ASSIGNMENT:
Write out exactly, with no other output, the lines below from the one that contains "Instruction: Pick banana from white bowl" through the end.

SUPPLIED DATA:
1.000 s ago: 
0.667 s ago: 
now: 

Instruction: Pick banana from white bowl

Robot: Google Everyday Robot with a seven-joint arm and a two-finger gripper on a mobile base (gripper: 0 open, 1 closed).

RESPONSE BOX:
Instruction: Pick banana from white bowl

Robot: Google Everyday Robot with a seven-joint arm and a two-finger gripper on a mobile base (gripper: 0 open, 1 closed).

This exercise requires no further output.